Squishy Robots Could Aid Rescue Workers
A flexible robot inspired by squids and other soft-bodied animals can crawl without the aid of wheels or treads.
CREDIT: George Whiteside
Soft robot starfish that can squirm past obstacles could one day help rescue trapped disaster victims, scientists now suggest.
Inventors routinely fashion mobile robots that use treads or wheels to move around. Such robots are often heavy and expensive, and their rigid metallic parts can limit their range and make it hard to navigate difficult terrain.
To overcome such limitations, scientists have now built a flexible robot from soft, elastic plastics and silicone rubbers. The four-limbed robot was inspired by creatures such as squid, worms and starfish that thrive despite lacking hard skeletons.
"It is an approach to extending the idea of robots machines that do work or tasks that people can't or don't want to do to imitate groups of simple, soft animals," researcher George Whitesides, a chemist at Harvard University, told InnovationNewsDaily.

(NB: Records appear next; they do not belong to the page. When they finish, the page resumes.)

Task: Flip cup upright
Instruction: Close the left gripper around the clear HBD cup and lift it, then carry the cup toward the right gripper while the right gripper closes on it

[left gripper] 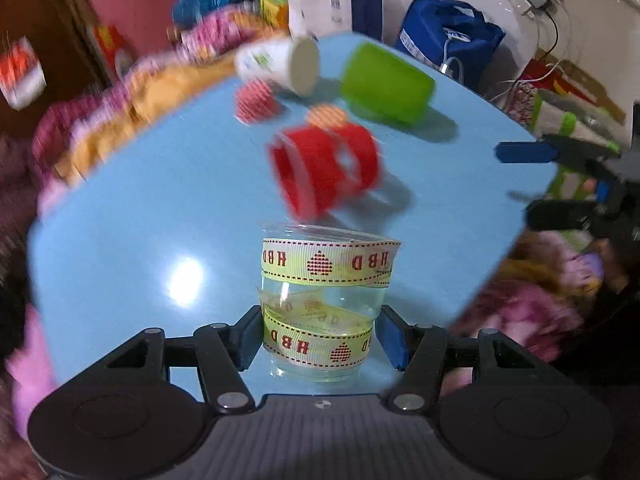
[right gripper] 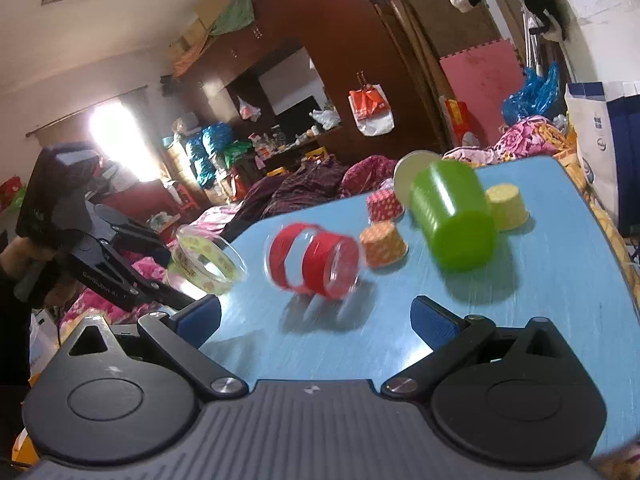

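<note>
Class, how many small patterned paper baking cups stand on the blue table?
3: a red dotted paper cup by the green plastic cup, an orange one in front, a yellow one behind. Others may be hidden.

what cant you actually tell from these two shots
- Left wrist view: whether the clear cup with yellow ribbon rests on the blue table or is lifted; the left gripper hides its base.
- Both views: the red-ribbon cup is motion-blurred, so its print is unreadable.
- Right wrist view: the white cup is mostly hidden behind the green cup.
- Left wrist view: the right gripper is cut off by the edge.
</note>
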Demonstrator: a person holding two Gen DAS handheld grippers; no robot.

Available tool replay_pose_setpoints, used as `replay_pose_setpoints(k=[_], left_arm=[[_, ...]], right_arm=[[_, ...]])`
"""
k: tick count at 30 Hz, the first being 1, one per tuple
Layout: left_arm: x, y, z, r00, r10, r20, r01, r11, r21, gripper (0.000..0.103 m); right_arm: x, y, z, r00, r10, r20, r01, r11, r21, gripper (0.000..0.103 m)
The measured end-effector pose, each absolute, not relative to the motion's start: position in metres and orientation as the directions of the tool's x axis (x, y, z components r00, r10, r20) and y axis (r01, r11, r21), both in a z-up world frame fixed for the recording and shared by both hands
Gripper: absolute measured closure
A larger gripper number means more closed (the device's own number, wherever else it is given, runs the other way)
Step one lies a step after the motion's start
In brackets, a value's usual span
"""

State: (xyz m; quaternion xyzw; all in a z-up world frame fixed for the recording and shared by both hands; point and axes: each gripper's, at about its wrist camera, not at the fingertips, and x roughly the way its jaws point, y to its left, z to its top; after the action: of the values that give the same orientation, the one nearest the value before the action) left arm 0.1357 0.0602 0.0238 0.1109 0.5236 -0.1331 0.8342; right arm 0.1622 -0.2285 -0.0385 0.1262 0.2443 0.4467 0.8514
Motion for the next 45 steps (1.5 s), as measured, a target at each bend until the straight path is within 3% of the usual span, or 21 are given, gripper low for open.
replay_pose_setpoints(k=[6, 11, 16, 19, 25, 36, 45], left_arm=[[0.129, 0.052, 0.004, 0.403, -0.18, -0.897, 0.233, 0.968, -0.09, 0.04], [0.136, 0.059, -0.002, 0.423, -0.207, -0.882, 0.163, 0.975, -0.15, 0.039], [0.139, 0.062, -0.006, 0.429, -0.213, -0.878, 0.144, 0.976, -0.166, 0.038], [0.14, 0.063, -0.008, 0.436, -0.213, -0.875, 0.145, 0.976, -0.165, 0.03], [0.125, 0.068, 0.001, 0.477, -0.281, -0.833, 0.219, 0.956, -0.198, 0.026], [0.058, 0.125, 0.011, 0.663, -0.393, -0.637, 0.278, 0.92, -0.278, 0.024], [0.013, 0.165, -0.004, 0.749, -0.454, -0.482, 0.315, 0.885, -0.344, 0.021]], right_arm=[[0.159, -0.239, -0.044, 0.47, 0.839, -0.274, -0.688, 0.543, 0.481, 0.001], [0.164, -0.239, -0.051, 0.47, 0.829, -0.303, -0.66, 0.558, 0.504, 0.001], [0.168, -0.231, -0.057, 0.457, 0.825, -0.333, -0.641, 0.565, 0.519, 0.001], [0.166, -0.227, -0.057, 0.45, 0.824, -0.343, -0.641, 0.566, 0.518, 0.001], [0.158, -0.214, -0.054, 0.434, 0.827, -0.357, -0.62, 0.562, 0.548, 0.001], [0.148, -0.153, -0.047, 0.382, 0.821, -0.423, -0.544, 0.57, 0.615, 0.001], [0.162, -0.121, -0.023, 0.397, 0.712, -0.579, -0.474, 0.699, 0.535, 0.006]])
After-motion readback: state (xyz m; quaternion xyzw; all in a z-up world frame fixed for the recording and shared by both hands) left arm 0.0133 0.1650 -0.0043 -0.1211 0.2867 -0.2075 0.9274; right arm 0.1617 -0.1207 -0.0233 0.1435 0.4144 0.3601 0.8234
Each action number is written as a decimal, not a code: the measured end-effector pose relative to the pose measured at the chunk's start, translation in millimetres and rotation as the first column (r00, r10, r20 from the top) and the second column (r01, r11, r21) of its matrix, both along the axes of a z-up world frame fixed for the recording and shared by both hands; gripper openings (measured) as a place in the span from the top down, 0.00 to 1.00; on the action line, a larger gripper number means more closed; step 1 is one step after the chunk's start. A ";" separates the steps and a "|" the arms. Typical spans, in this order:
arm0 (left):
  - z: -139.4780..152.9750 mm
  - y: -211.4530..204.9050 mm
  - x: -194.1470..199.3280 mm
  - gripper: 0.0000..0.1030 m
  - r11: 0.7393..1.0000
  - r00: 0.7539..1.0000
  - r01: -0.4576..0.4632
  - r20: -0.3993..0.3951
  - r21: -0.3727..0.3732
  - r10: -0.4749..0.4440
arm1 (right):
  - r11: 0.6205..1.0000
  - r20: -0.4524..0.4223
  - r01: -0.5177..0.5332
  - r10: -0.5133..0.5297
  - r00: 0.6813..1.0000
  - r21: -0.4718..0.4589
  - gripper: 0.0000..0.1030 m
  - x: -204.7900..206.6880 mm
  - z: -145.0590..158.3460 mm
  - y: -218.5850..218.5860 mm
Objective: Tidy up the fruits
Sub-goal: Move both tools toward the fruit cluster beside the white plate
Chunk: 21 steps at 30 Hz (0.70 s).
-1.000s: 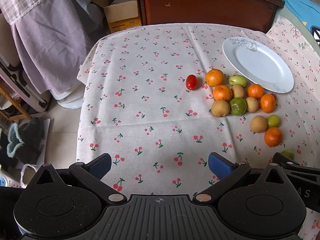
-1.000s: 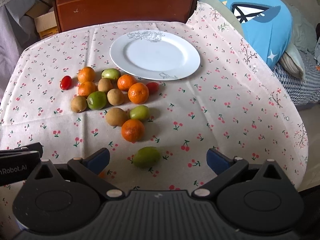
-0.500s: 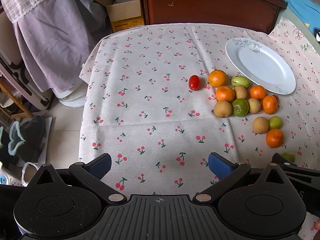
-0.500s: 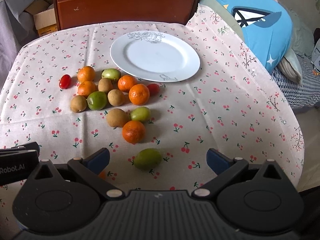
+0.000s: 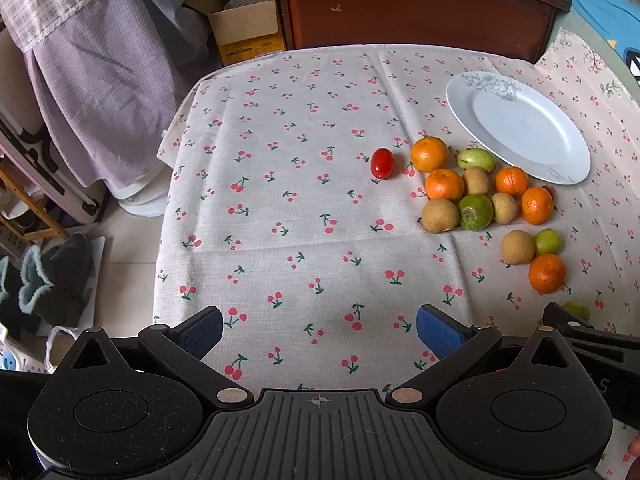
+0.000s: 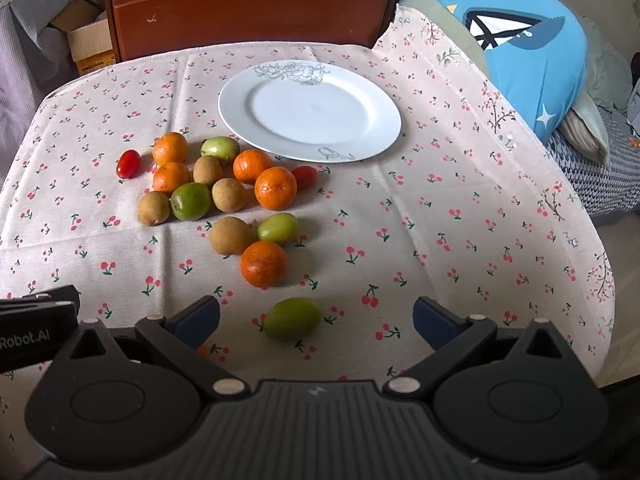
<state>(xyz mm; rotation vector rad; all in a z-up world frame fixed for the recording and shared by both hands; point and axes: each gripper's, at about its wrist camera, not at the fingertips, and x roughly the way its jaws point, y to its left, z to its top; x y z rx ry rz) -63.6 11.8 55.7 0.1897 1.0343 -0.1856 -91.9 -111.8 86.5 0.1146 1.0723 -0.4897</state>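
Observation:
Several fruits lie loose on a cherry-print tablecloth [image 6: 440, 216]: oranges [image 6: 275, 188], brown kiwis [image 6: 233, 235], green fruits [image 6: 191, 201] and red tomatoes [image 6: 128, 163]. A white plate [image 6: 310, 114] sits bare behind them. One green fruit [image 6: 293, 318] lies alone, just ahead of my open, empty right gripper [image 6: 316, 320]. My left gripper [image 5: 320, 330] is open and empty over the cloth's near left part; the fruit cluster [image 5: 475, 212], a red tomato [image 5: 381, 163] and the plate [image 5: 520, 126] lie to its right.
A wooden cabinet [image 6: 248, 8] stands behind the table. A cardboard box [image 5: 246, 28], hanging cloth [image 5: 96, 92] and slippers [image 5: 52, 276] are on the left, off the table. A blue cushion [image 6: 532, 52] lies at the right. The table's left edge [image 5: 160, 216] drops to the floor.
Both grippers have drawn back and risen slightly, so the fruits and plate look a little farther away. Nothing on the table has moved. Both grippers stay open.

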 end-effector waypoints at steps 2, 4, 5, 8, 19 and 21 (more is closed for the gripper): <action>-0.5 -1.4 -1.1 0.00 1.000 1.000 0.009 -0.002 0.001 -0.009 | 1.000 0.005 0.004 -0.004 1.000 0.006 0.01 -1.3 -0.5 -2.6; -1.1 -3.1 -2.8 0.00 1.000 1.000 0.016 -0.007 -0.006 -0.016 | 1.000 0.007 0.006 -0.006 1.000 0.015 0.01 -2.7 -1.1 -5.5; -1.4 -4.3 -3.8 0.00 1.000 1.000 0.020 -0.010 -0.011 -0.021 | 1.000 0.007 0.006 -0.006 1.000 0.019 0.01 -3.5 -1.6 -7.1; -3.9 -6.6 -6.3 0.00 0.998 0.999 0.044 -0.030 -0.038 -0.045 | 1.000 0.013 -0.004 0.004 1.000 0.024 0.01 -7.9 -1.1 -12.8; -18.3 -15.7 -23.8 0.00 0.986 0.989 0.120 -0.067 -0.112 -0.128 | 0.994 0.161 -0.022 0.005 0.987 0.105 0.01 -55.0 11.0 -59.4; -19.4 -20.4 -28.4 0.00 0.979 0.985 0.151 -0.063 -0.135 -0.161 | 0.991 0.188 -0.013 -0.013 0.982 0.136 0.03 -61.8 11.1 -68.1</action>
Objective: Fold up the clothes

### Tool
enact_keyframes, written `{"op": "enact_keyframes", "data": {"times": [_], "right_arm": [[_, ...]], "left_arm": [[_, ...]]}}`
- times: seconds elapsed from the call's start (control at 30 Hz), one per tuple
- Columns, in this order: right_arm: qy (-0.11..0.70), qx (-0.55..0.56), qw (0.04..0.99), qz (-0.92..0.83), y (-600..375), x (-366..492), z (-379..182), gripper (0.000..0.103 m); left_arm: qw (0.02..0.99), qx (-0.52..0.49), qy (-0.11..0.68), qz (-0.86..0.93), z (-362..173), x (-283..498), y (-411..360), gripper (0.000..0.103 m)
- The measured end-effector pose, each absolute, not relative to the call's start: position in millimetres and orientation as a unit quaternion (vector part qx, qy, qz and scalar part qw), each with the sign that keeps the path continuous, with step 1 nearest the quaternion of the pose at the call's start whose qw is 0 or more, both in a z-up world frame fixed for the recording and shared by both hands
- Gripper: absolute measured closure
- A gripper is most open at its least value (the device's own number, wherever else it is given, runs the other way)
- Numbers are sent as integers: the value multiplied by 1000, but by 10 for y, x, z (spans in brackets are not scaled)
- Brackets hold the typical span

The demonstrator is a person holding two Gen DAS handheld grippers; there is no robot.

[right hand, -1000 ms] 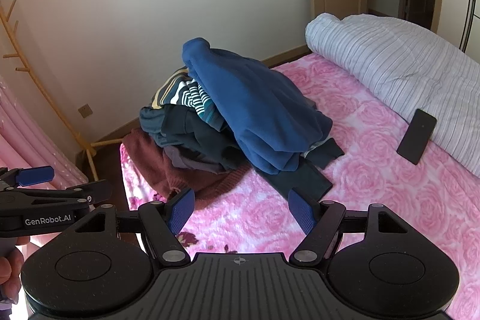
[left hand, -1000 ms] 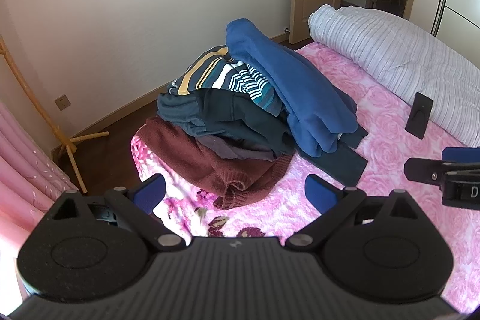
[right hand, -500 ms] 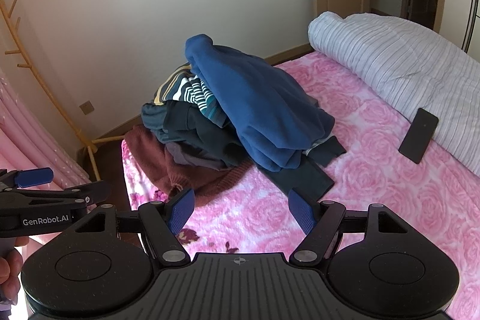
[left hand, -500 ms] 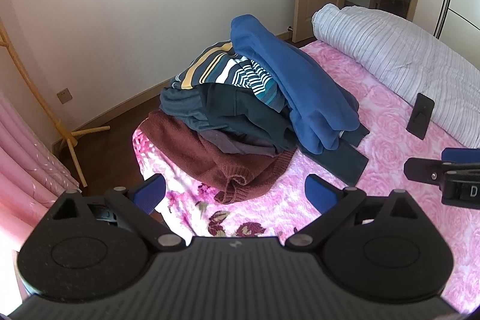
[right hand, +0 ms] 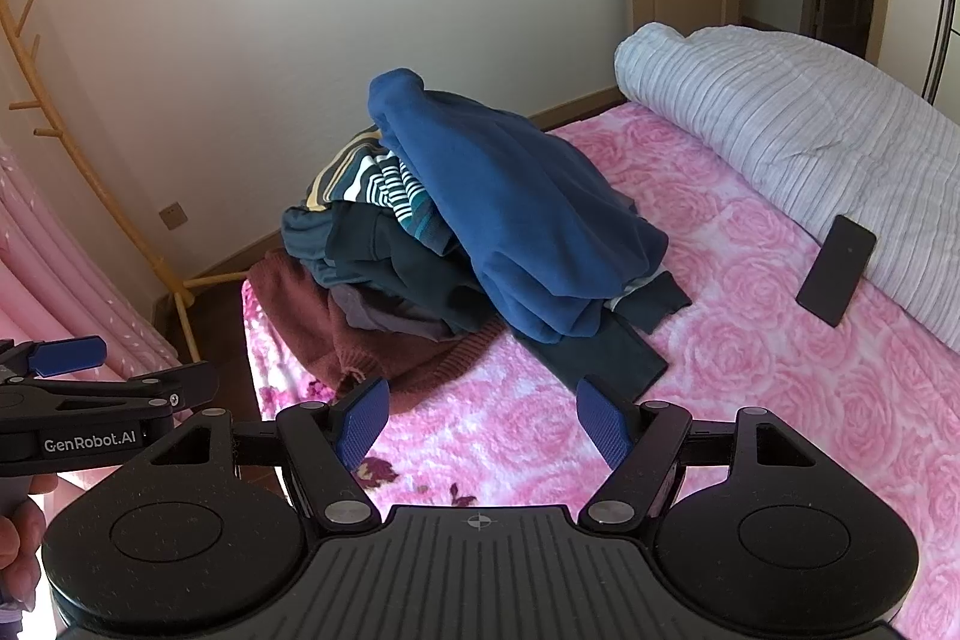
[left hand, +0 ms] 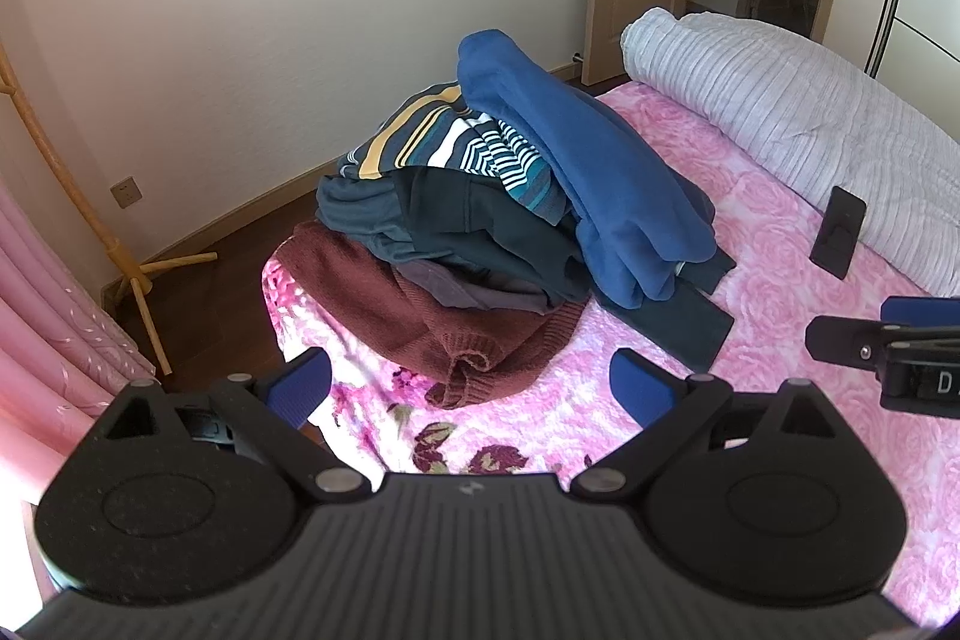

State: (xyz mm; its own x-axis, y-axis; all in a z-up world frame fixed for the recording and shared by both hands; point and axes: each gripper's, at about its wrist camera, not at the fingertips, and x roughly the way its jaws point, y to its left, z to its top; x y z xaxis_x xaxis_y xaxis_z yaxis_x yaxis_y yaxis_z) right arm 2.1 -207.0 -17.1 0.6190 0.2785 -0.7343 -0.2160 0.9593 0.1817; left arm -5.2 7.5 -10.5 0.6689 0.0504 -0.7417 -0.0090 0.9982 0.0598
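A pile of clothes lies on the corner of the bed with the pink rose cover (left hand: 780,244) (right hand: 750,352). A blue sweatshirt (left hand: 600,160) (right hand: 516,220) is draped on top, over a striped shirt (left hand: 456,148) (right hand: 384,184), dark green garments (left hand: 468,232) (right hand: 396,268) and a maroon knit sweater (left hand: 420,322) (right hand: 360,346) at the bottom. My left gripper (left hand: 471,388) is open and empty, short of the pile's near edge. My right gripper (right hand: 480,418) is open and empty, also short of the pile. Each gripper shows at the edge of the other's view.
A rolled grey striped quilt (left hand: 798,112) (right hand: 798,124) lies along the far side of the bed. A black phone (left hand: 837,232) (right hand: 837,277) lies on the cover beside it. A wooden coat stand (left hand: 126,256) (right hand: 150,256) and pink curtains (left hand: 48,340) are left, on the floor side.
Both grippers have drifted slightly, so the pile sits a little higher and further right in both views. Both stay open and empty. The clothes have not moved.
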Motion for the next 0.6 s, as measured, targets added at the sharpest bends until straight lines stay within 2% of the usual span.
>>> {"op": "enact_keyframes", "data": {"times": [0.6], "right_arm": [[417,36,898,139,-2061,2,-187,31]], "left_arm": [[913,23,407,15,-104,-79,92,5]]}}
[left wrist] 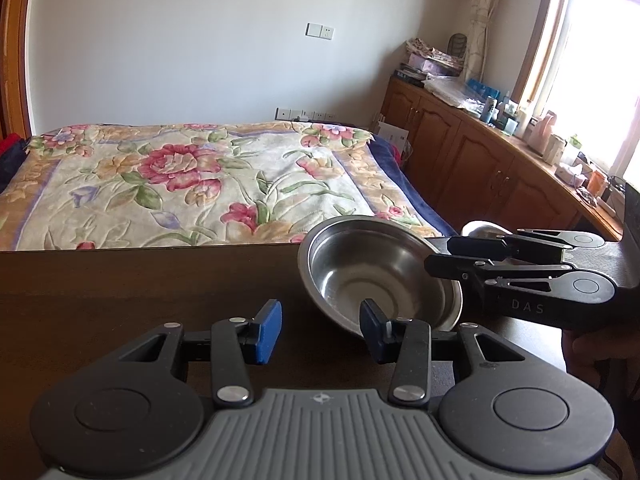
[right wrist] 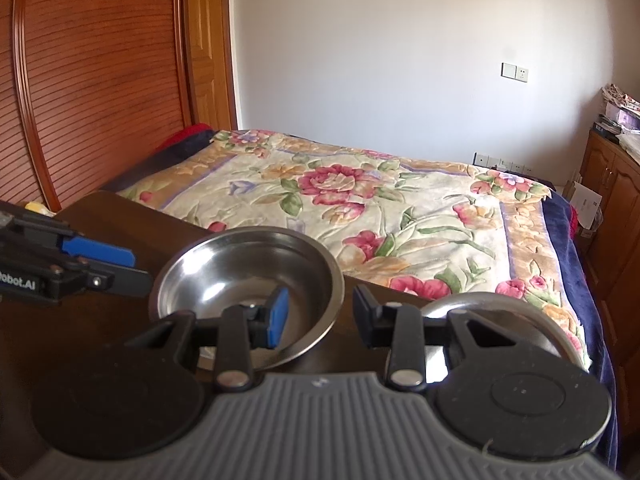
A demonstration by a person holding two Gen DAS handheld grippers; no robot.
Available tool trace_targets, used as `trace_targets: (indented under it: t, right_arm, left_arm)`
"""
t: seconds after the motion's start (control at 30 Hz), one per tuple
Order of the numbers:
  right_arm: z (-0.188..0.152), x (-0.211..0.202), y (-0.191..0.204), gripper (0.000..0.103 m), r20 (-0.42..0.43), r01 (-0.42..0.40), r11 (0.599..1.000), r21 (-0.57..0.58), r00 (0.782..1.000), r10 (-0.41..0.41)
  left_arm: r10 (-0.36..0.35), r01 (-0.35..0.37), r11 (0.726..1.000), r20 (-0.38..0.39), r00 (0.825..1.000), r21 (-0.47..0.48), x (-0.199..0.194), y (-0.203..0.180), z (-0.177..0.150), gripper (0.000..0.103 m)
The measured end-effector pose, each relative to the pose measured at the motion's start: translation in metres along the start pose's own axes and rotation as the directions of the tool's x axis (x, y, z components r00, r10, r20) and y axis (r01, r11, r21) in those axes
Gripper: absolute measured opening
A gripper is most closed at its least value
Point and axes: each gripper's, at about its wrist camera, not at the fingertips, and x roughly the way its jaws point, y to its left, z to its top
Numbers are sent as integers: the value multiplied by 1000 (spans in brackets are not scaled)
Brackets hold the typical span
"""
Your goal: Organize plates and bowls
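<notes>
A steel bowl [left wrist: 380,276] [right wrist: 240,276] sits slightly tilted on the dark wooden table [left wrist: 120,288] [right wrist: 104,216]. My right gripper [right wrist: 322,314] [left wrist: 444,260] is open and straddles the bowl's right rim, one blue-padded finger inside and the other outside, with a gap around the rim. A second steel dish [right wrist: 500,308] [left wrist: 480,228] lies just right of the bowl, partly hidden behind that gripper. My left gripper [left wrist: 320,332] [right wrist: 100,256] is open and empty, just short of the bowl's near left side.
A bed with a floral blanket [left wrist: 200,176] [right wrist: 360,200] lies just past the table's far edge. Cluttered wooden cabinets [left wrist: 480,152] run along the right under a window. A wooden wardrobe door [right wrist: 100,80] stands at the left. A hand [left wrist: 592,352] holds the right gripper.
</notes>
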Motion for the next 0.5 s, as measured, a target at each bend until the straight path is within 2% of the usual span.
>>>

The researchers control each of the robot's legs by driving compressed air in and out of a series of pneumatic channels running through the limbs. In this manner, they could make the robot crawl and undulate through an obstacle course that likely would hinder most rigid metallic robots. For instance, they could squeeze the robot underneath a glass plate elevated just an inch or so (2 centimeters) above the ground in less than a minute the robot normally stood up to 2 inches high (5 cm) when crawling, but could flatten itself to approximately a half-inch (0.9 cm) thick.
"One can get very interesting, complex and potentially useful kinds of motions from very simple actuation basically blowing up a balloon," Whitesides said.
This soft type of robot was far simpler, faster and cheaper to make than conventional hard robots, scientists added. The fact they are rubbery also means they are resistant to much of the kind of damage that can impair rigid droids, such as bumps, scrapes, falling on rocks or twisting from getting caught in rubble.
"They can go into places where people don't want to go because they are too dangerous disaster relief," Whitesides suggested. "They can be assistants to humans in some procedures for example, perhaps surgery, where manipulating tissue may require some delicacy. They are light, so they can be carried easily in deflated form, and move across soft or unstable terrain."
The soft robots do currently run on external air supplies, "and for many applications that will be fine," Whitesides said. "For robots that have to move on their own, one could imagine a small compressor carried by the robot, or perhaps a cylinder of compressed air, to power the system."
The materials that soft robots currently are made from render them more susceptible to cuts and punctures and less capable of supporting loads as large as rigid droids can handle, researchers cautioned. Still, using tougher materials could help address both problems, they said.
"The question with any new technology is, 'What is it really good for?'" Whitesides said. "We'll find out as we go along."
Whitesides and his colleagues detailed their findings online Nov. 28 in the Proceedings of the National Academy of Sciences.